Grimes contends that the primary purpose of Officer Usher‘s attestation on the 2013 fingerprint cards was to create a record of “quintessential forensic evidence” against Grimes “to establish or prove facts potentially relevant to a later prosecution.” For support, he stresses the following MPD Special Order:
The positive identification of offenders is an essential component of the criminal justice system. Fingerprinting of persons arrested for minor charges can lead to the clearance of warrants and unresolved cases. Positive
identification will also provide information that can assist Department and District decision-makers.
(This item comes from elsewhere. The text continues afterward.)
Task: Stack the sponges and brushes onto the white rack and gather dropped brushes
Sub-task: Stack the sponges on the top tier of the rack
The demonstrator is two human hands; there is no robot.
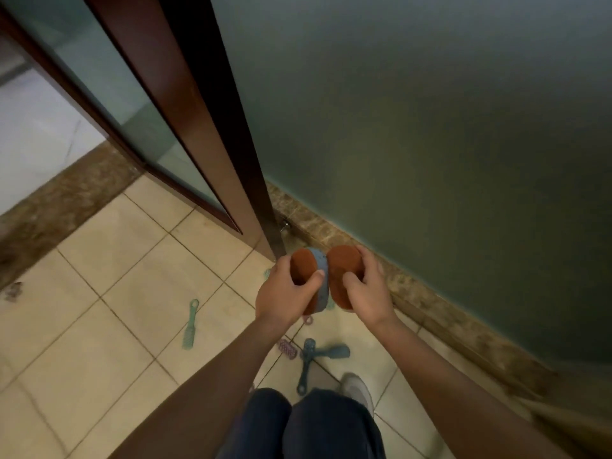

MPD Special Order SO-01-07 (Mar. 2, 2001) (emphasis added). According to Grimes, this Special Order demonstrates an awareness on the part of officers that their statements identifying an arrestee as the source of fingerprints might later be used in a criminal prosecution. The government counters that MPD takes and keeps fingerprints to serve the administrative ends of “processing and booking,” such that they are not made for a prosecutorial purpose.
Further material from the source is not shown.